India ranks 143rd in 2017 Economic Freedom Index
- India was ranked 143rd out of 186 economies in the annual Index of Economic Freedom 2017 that measures the degree of economic freedom in the countries of the world.
- The index was released by top US based Think Tank, The Heritage Foundation.
- In this edition, India’s overall score was 52.6 points, 3.6 points less than scored in 2016 when it was ranked 123rd.
How countries are ranked?
- The Index of Economic Freedom ranks countries based on score ranging 0 to 100, with 0 being the least free and 100 the most free
- The score is based on ten factors of economic freedom, separated into four categories, using statistics from international organizations like World Bank, IMF, Economist Intelligence Unit and Transparency International.
- Based on the score, countries are grouped in 5 different categories, Free (80–100), Mostly Free (70.0–79.9), Moderately Free (60.0–69.9), Mostly Unfree (50.0–59.9) and Repressed (0–49.9).
Key Highlights of 2017 Economic Freedom Index
- Top 5 countries in this edition of index are Hong Kong (1st), Singapore (2nd) and New Zealand (3rd), Switzerland (4th) and Austria (5th).
- India with 52.6 points score was ranked 143rd. It was placed in the category of “Mostly Unfree” Economies (points ranging from 50.0-59.9).

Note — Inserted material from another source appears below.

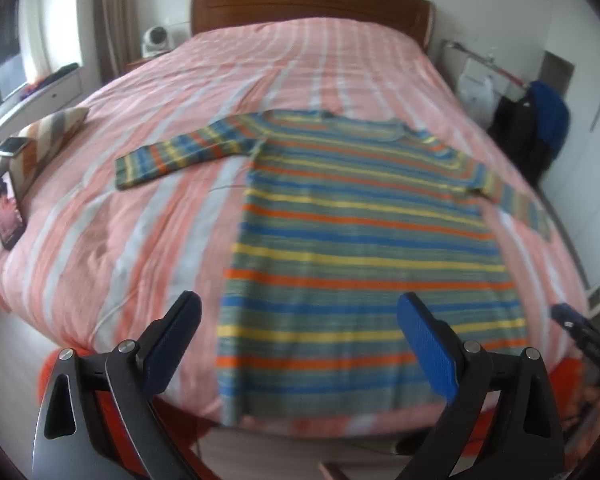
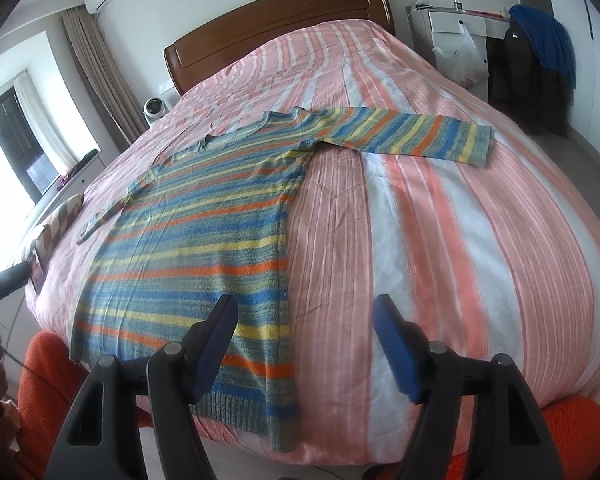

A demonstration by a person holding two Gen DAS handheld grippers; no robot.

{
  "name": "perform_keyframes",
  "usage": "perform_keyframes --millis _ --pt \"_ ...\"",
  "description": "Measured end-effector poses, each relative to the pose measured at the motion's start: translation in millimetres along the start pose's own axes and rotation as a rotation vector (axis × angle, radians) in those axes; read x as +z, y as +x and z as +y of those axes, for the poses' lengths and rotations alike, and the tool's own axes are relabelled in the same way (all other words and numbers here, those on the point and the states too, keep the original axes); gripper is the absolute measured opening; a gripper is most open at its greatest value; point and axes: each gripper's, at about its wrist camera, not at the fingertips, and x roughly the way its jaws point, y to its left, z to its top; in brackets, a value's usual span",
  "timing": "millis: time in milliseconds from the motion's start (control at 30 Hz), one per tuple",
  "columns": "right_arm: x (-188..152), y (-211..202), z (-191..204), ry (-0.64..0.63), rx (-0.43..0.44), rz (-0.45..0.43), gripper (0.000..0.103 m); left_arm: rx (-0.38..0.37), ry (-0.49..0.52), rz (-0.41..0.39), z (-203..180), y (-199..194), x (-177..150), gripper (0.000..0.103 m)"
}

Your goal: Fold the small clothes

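A striped sweater (image 1: 364,240) in blue, yellow, orange and grey lies flat on the bed with both sleeves spread out. It also shows in the right wrist view (image 2: 204,232), hem toward me. My left gripper (image 1: 300,312) is open and empty, hovering above the sweater's hem near the bed's front edge. My right gripper (image 2: 306,316) is open and empty, above the sweater's lower right corner and side seam. The right sleeve (image 2: 412,136) stretches out to the right; the left sleeve (image 1: 180,156) stretches to the left.
The bed has a pink and white striped cover (image 1: 140,216) and a wooden headboard (image 1: 308,0). A striped pillow (image 1: 40,140) and a phone (image 1: 6,212) lie at the left edge. Dark clothes (image 2: 540,60) hang at the right. Orange fabric (image 2: 44,380) lies below the bed's front.
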Motion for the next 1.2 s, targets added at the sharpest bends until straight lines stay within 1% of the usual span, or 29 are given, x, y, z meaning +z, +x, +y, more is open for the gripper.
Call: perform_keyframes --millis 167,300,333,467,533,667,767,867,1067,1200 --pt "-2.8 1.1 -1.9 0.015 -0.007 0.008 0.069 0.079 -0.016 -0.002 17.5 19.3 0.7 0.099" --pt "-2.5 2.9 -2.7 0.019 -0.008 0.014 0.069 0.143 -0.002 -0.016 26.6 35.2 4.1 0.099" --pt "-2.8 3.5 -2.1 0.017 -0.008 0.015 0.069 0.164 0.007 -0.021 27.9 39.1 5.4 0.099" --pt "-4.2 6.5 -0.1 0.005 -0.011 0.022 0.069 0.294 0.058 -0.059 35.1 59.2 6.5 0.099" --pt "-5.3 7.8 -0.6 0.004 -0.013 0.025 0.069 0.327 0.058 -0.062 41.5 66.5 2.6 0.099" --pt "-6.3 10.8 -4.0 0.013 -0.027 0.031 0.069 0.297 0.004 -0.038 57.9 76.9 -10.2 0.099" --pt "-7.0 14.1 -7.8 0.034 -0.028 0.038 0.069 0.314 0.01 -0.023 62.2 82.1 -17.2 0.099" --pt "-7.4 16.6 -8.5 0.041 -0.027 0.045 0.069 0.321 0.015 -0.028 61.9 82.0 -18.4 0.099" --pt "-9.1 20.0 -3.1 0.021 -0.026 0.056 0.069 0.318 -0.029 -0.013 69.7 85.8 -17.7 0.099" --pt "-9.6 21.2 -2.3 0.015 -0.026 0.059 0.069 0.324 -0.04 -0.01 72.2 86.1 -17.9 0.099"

- India’s neighbours, Nepal (125th), Sri Lanka (112th), Pakistan (141st), Bhutan (107th), and Bangladesh (128th) have surpassed India.
- Only Afghanistan (163rd) and Maldives (157th) were ranked below India.
- China with a score of 57.4 points ranked 111th which is 5.4 points above 2016 score.
- United States was ranked 17th with a score of 75.1 points.
- The world average score was 60.9, highest recorded in the 23-year history of the index.
- 49 countries majority of developing countries and also Norway and Sweden have achieved their highest-ever index scores.
Why India performed low:
- India’s progress on market-oriented reforms has been uneven. India has combination of advance technology and manufacturing sectors of developed world as well as traditional sectors, characteristic of a lesser developed economy.
- Extreme wealth and poverty coexist in India as it both modernises rapidly and struggles to find paths to inclusive development for its large population. I
- India is a significant force in world trade, but underdeveloped infrastructure, corruption and poor management of public finance undermines its overall development. PM has strengthened India’s bilateral ties with US particularly in defence cooperation.